La circolazione del virus West Nile risulta più elevata nel 2026 rispetto allo scorso anno e agli anni precedenti. A evidenziarlo è la sorveglianza entomologica condotta dall’Istituto Zooprofilattico Sperimentale delle Venezie (IzsVe), attraverso il Laboratorio di entomologia sanitaria della struttura Ecosistemi.
I dati raccolti indicano un aumento della presenza del virus nelle popolazioni di zanzare monitorate in Veneto e Friuli Venezia Giulia.
Sono 73 i pool di zanzare risultati positivi al virus su 2.131 campioni analizzati, pari a circa 168mila esemplari catturati nelle due regioni.
Il tasso di positività registrato raggiunge il 4% in Veneto e lo 0,5% in Friuli Venezia Giulia, confermando una maggiore attività virale rispetto alla stagione precedente.
Le trappole installate sul territorio hanno permesso di individuare 46 siti positivi su 86 complessivi: 41 in Veneto su 57 punti di monitoraggio e 5 in Friuli Venezia Giulia su 29.
Le province venete coinvolte dal monitoraggio
La presenza del virus è stata rilevata in diverse aree del territorio regionale. In Veneto le province interessate sono:
- Venezia con 9 siti positivi;
- Rovigo con 8;
- Verona con 8;
- Padova con 7;
- Vicenza con 5;
- Treviso con 4.
In Friuli Venezia Giulia sono invece state coinvolte le province di Udine, con 4 rilevazioni positive, e Pordenone con 1.
Il monitoraggio dell’IzsVe consente di individuare tempestivamente la circolazione del virus e attivare le misure previste dai programmi di prevenzione sanitaria.
Controlli veterinari su uccelli selvatici ed equidi
La sorveglianza non riguarda soltanto le zanzare, ma coinvolge anche il mondo animale, considerato fondamentale per comprendere l’evoluzione della circolazione virale.
In Veneto sono risultati positivi 33 uccelli selvatici nelle province di Verona, Padova, Venezia, Treviso e Vicenza.
Sono stati inoltre rilevati 5 equidi con positività sierologica, ovvero con presenza di anticorpi riconducibili al virus, nelle province di Padova, Verona e Vicenza.
Questi dati rientrano nelle attività ordinarie previste dal piano di sorveglianza e rappresentano uno strumento utile per monitorare il rapporto tra vettori, animali serbatoio e possibile rischio per la popolazione.
Temperature elevate e siccità favoriscono la diffusione del virus
Secondo Fabrizio Montarsi, biologo entomologo e responsabile del Laboratorio di entomologia sanitaria dell’IzsVe, l’aumento della positività rispetto al 2025 è legato a diversi fattori ambientali.
Le temperature elevate registrate durante l’estate e il prolungamento della stagione calda favoriscono sia la crescita delle popolazioni di zanzare sia una maggiore circolazione del virus.
Un ruolo importante viene attribuito anche alle condizioni ecologiche della pianura veneta.

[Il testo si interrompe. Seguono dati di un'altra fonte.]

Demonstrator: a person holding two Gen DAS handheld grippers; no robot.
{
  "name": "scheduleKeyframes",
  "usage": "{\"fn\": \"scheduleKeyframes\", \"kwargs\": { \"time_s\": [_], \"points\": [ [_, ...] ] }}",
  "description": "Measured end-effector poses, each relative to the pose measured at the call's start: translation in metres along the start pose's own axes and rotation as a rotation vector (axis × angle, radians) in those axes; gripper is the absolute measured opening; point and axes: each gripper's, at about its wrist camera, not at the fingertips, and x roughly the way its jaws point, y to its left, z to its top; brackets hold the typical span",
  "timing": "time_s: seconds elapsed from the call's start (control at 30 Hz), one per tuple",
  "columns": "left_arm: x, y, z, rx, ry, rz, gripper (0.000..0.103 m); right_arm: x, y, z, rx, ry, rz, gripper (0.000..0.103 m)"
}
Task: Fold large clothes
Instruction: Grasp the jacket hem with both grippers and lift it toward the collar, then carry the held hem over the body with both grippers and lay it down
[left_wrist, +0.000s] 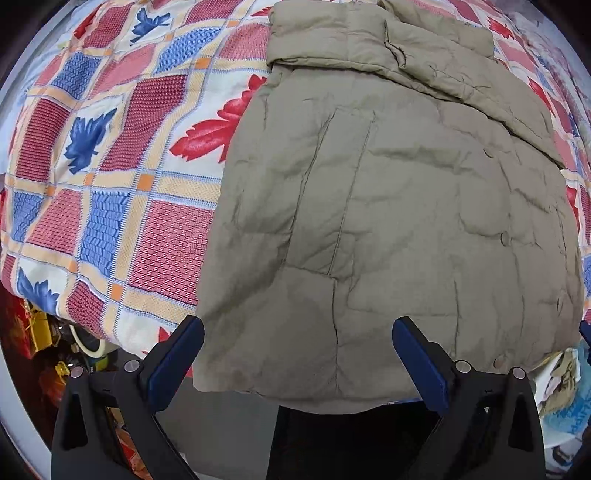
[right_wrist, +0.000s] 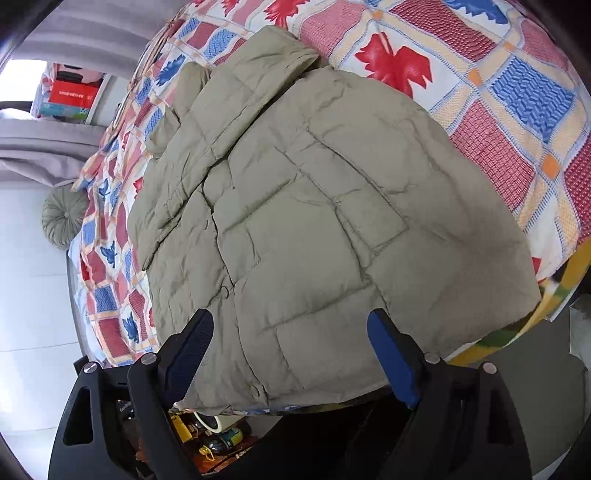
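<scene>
Wide-open left gripper (left_wrist: 297, 334) and right gripper (right_wrist: 290, 326), both empty, hover over the khaki puffer jacket's (left_wrist: 388, 206) hem on the patterned quilt (left_wrist: 110, 166); pinching both hem corners evenly should keep the fold square

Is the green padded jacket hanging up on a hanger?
No, the jacket lies spread flat on the patterned bedspread, its hem at the bed's edge.
</scene>
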Motion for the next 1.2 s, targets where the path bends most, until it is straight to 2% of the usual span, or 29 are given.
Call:
{"fn": "scheduleKeyframes", "kwargs": {
  "time_s": [0.2, 0.3, 0.47, 0.53, 0.67, 0.8, 0.97, 1.1, 1.17, 1.2],
  "points": [
    [0.015, 0.020, -0.011, -0.071, 0.080, -0.220, 0.102, -0.007, -0.027, -0.005, 0.096, -0.021, 0.029, 0.088],
    [0.021, 0.031, -0.020, -0.105, 0.105, -0.305, 0.102, -0.007, -0.044, -0.011, 0.149, -0.009, 0.045, 0.088],
    [0.035, 0.050, -0.036, -0.191, 0.176, -0.496, 0.102, 0.007, -0.077, -0.025, 0.278, 0.059, 0.065, 0.088],
    [0.042, 0.054, -0.045, -0.223, 0.198, -0.536, 0.102, 0.017, -0.088, -0.030, 0.331, 0.093, 0.092, 0.088],
    [0.056, 0.054, -0.060, -0.264, 0.249, -0.571, 0.102, 0.043, -0.096, -0.037, 0.378, 0.171, 0.160, 0.088],
    [0.073, 0.050, -0.068, -0.289, 0.269, -0.559, 0.102, 0.063, -0.091, -0.038, 0.371, 0.205, 0.195, 0.088],
    [0.076, 0.041, -0.064, -0.336, 0.213, -0.614, 0.102, 0.075, -0.090, -0.037, 0.388, 0.199, 0.202, 0.088],
    [0.070, 0.028, -0.052, -0.325, 0.168, -0.634, 0.100, 0.072, -0.084, -0.031, 0.376, 0.161, 0.266, 0.088],
    [0.069, 0.021, -0.047, -0.325, 0.159, -0.627, 0.076, 0.072, -0.080, -0.028, 0.372, 0.155, 0.279, 0.088],
    [0.068, 0.018, -0.045, -0.318, 0.157, -0.627, 0.068, 0.074, -0.079, -0.026, 0.370, 0.158, 0.286, 0.088]
  ]
}}
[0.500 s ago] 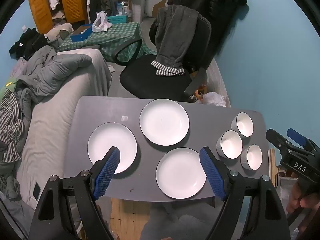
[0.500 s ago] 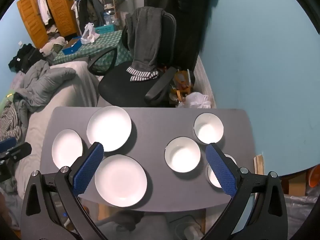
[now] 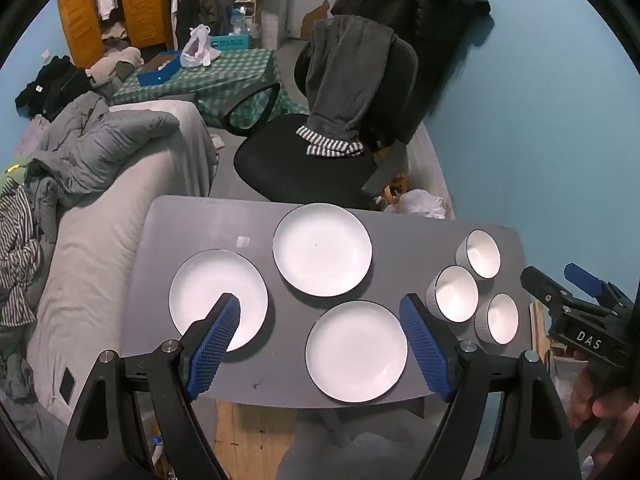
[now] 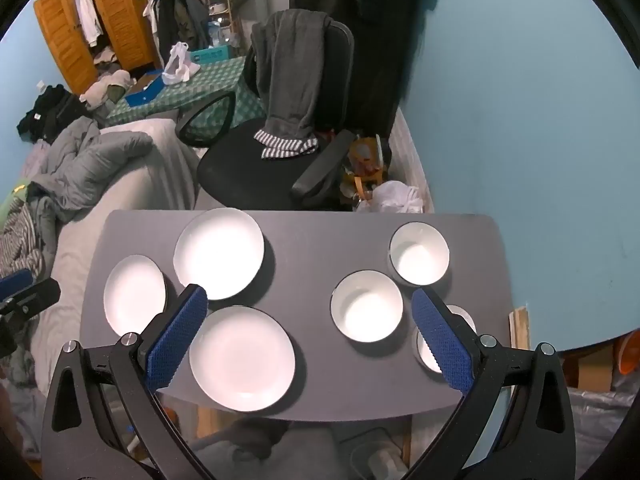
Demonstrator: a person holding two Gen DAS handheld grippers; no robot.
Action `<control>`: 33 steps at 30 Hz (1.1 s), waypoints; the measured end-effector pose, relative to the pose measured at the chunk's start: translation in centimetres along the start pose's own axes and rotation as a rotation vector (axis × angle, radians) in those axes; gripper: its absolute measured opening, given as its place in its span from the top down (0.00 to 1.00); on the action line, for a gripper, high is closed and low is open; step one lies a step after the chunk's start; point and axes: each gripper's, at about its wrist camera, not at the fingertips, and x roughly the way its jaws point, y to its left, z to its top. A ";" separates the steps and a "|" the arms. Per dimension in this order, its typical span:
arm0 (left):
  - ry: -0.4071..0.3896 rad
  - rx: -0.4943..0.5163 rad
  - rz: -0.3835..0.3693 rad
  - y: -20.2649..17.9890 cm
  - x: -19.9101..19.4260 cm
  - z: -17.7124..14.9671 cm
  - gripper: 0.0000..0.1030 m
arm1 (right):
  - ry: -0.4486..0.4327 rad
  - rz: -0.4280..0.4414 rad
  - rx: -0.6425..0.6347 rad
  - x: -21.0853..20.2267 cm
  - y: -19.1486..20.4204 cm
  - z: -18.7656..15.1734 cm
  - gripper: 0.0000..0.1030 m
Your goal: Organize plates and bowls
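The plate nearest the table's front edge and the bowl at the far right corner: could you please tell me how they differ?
The front plate is wide and nearly flat, while the far bowl is narrower, with tall sides and a deep hollow. The plate lies near the front edge beside two other plates; the bowl stands toward the far right corner of the table, grouped with two bowls. Both are white with a thin dark rim, upright and empty.
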 end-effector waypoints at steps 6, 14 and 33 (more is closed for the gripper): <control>-0.001 -0.002 -0.001 -0.1 0.0 -0.1 0.19 | 0.004 0.002 0.000 0.6 0.3 -0.3 0.02; 0.012 -0.020 -0.015 -0.2 -0.2 0.2 0.19 | 0.004 0.004 -0.007 0.7 0.7 -0.6 0.02; 0.020 -0.033 -0.025 0.8 -0.2 -0.2 0.19 | 0.015 0.005 -0.021 0.8 0.7 -0.5 0.02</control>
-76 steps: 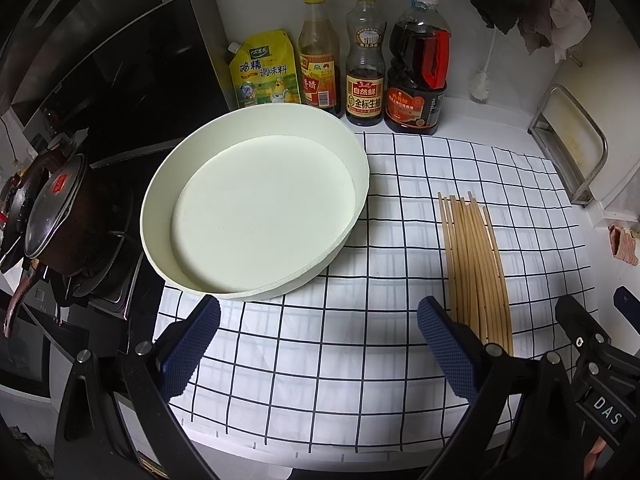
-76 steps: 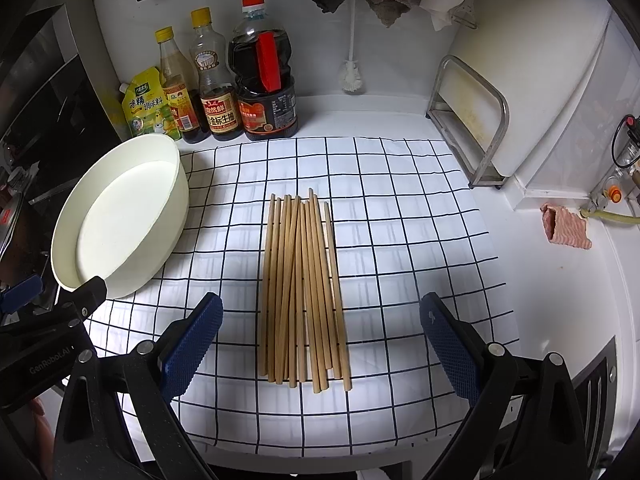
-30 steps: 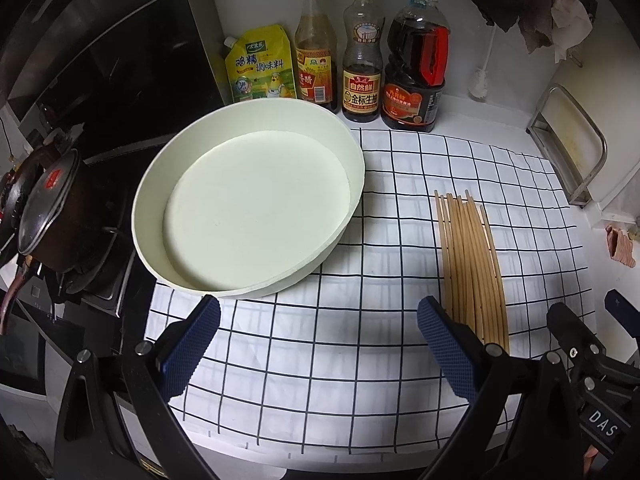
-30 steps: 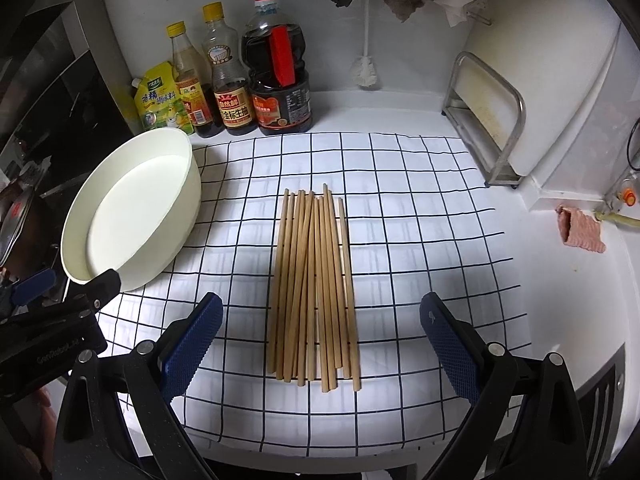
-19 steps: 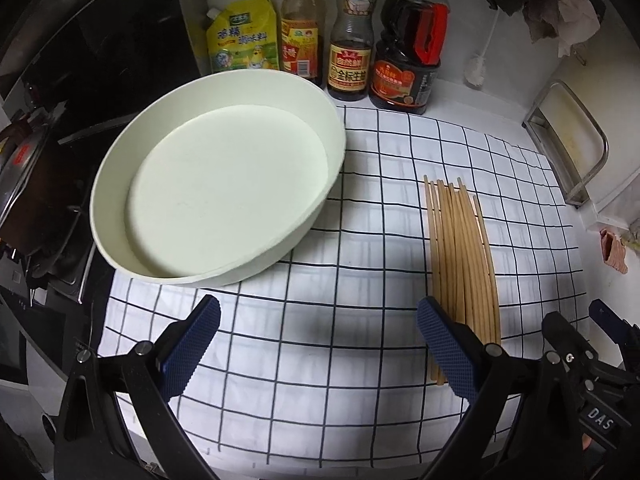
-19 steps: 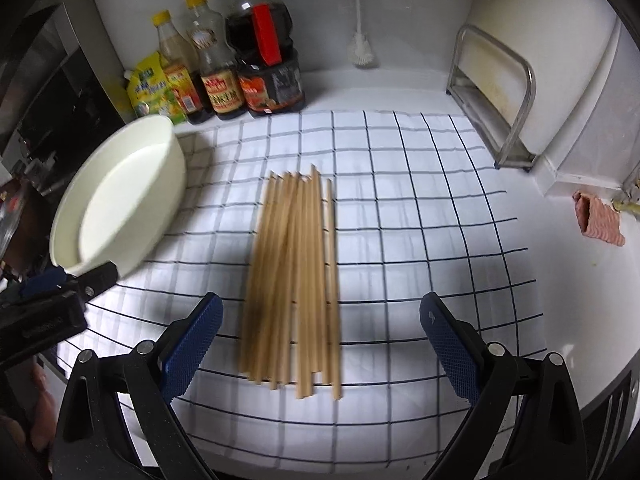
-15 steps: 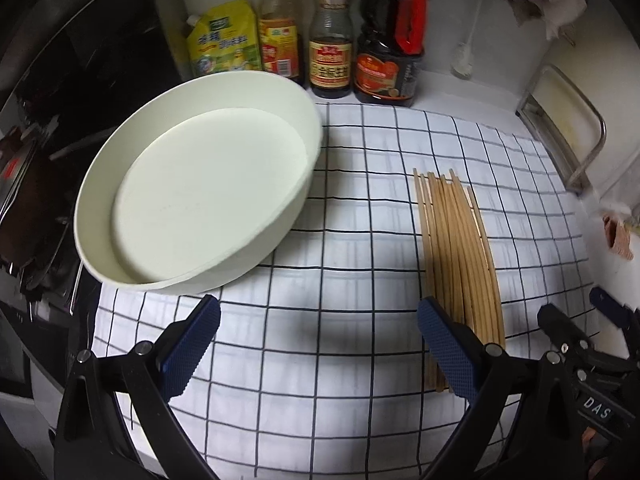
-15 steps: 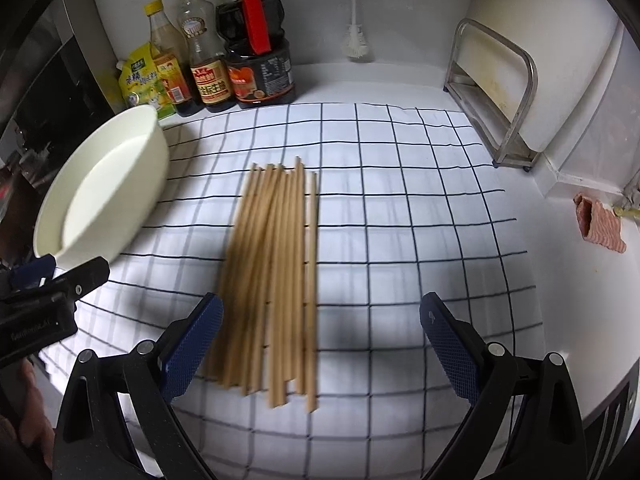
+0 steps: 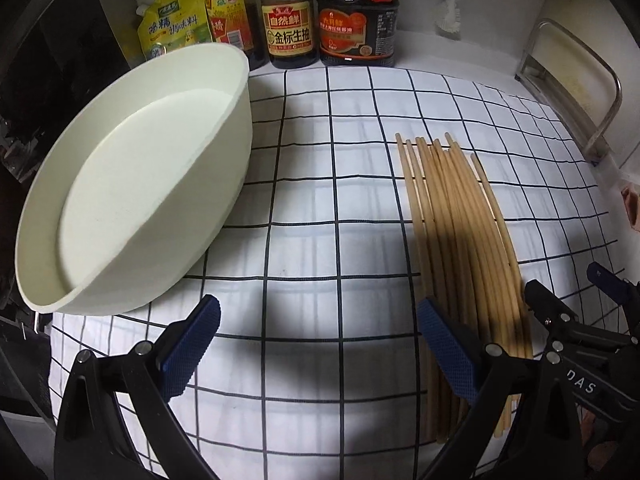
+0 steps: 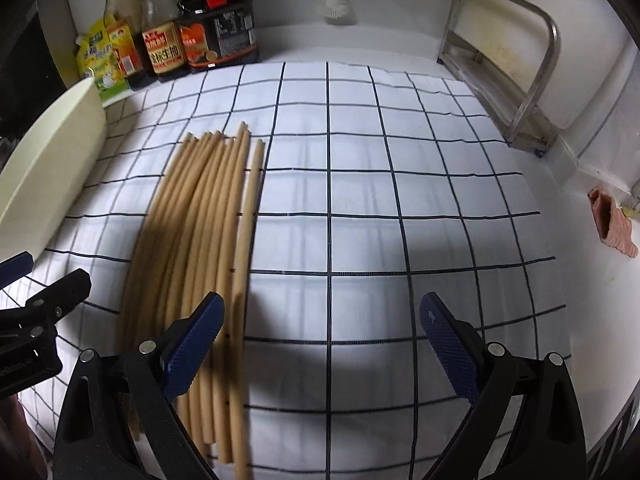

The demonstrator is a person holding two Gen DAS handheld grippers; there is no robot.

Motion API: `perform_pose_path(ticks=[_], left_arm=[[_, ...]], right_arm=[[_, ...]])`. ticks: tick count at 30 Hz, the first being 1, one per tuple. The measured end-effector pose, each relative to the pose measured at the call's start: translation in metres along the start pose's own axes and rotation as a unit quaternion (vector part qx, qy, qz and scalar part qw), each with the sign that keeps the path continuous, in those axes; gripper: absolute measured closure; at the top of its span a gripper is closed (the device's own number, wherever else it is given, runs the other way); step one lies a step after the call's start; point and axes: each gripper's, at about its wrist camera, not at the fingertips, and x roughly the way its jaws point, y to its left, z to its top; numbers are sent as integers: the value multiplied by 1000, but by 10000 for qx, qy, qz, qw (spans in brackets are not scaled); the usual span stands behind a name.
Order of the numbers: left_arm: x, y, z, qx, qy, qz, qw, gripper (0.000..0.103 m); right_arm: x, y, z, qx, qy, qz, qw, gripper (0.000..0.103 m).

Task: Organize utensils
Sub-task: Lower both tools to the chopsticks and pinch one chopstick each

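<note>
A: what colours are we looking at?
B: cloth [image 9: 304, 208] is white with a black grid. Chopsticks [image 9: 460, 232] are light tan wood. The bowl [image 9: 132, 184] is plain cream.
A: and the grippers?
B: left gripper [image 9: 320, 344] and right gripper [image 10: 324, 344] are both black with blue textured pads [image 10: 196, 336]. 1 pouch [image 9: 172, 24] at the back is yellow, and there's a pink rag [image 10: 612, 224].

left wrist: low over the cloth [image 9: 304, 208], facing the bottles [image 9: 288, 20]
right wrist: beside it, rightward
shared: chopsticks [image 9: 460, 240] [image 10: 200, 240], bowl [image 9: 132, 184] [image 10: 52, 160]
</note>
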Motion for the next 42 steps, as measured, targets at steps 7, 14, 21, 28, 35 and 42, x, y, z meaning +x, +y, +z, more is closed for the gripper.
perform_pose_path(ticks=[7, 14, 21, 28, 35, 42], left_arm=[[10, -5, 0, -34, 61, -70, 10000, 6], [17, -10, 4, -20, 88, -47, 9999, 6], [17, -12, 3, 12, 107, -23, 9999, 6], [18, -10, 2, -39, 115, -19, 9999, 6], [18, -9, 2, -107, 81, -40, 9999, 6], [19, -10, -1, -116, 111, -25, 9999, 6]], right_arm=[[7, 5, -1, -180, 23, -82, 9998, 9], [9, 7, -2, -299, -26, -136, 9995, 9], [9, -1, -5, -262, -88, -58, 9996, 9], [9, -4, -3, -322, -114, -32, 9994, 9], [10, -6, -2, -314, -115, -7, 9994, 9], [11, -11, -3, -272, -143, -6, 9995, 9]])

La presenza di numerose zone umide crea ambienti favorevoli alla presenza dei vettori, mentre i periodi di siccità prolungata possono modificare la distribuzione delle risorse idriche disponibili.
Secondo gli esperti, la riduzione delle riserve d’acqua può concentrare maggiormente uccelli selvatici e zanzare negli stessi punti, aumentando le occasioni di contatto tra animali serbatoio e insetti vettori.
Questo meccanismo contribuisce all’amplificazione naturale del virus nell’ambiente.
Picco della circolazione previsto fino ai primi di settembre
La fase di maggiore attività del virus West Nile, come avviene normalmente ogni anno, è attesa fino ai primi giorni di settembre.
L’andamento della circolazione virale dipenderà soprattutto dalle condizioni climatiche delle prossime settimane e dall’evoluzione delle temperature.
La sorveglianza continuerà quindi attraverso il monitoraggio delle zanzare, degli animali e degli eventuali segnali epidemiologici, con l’obiettivo di mantenere sotto controllo la diffusione del virus e supportare le attività di prevenzione sul territorio.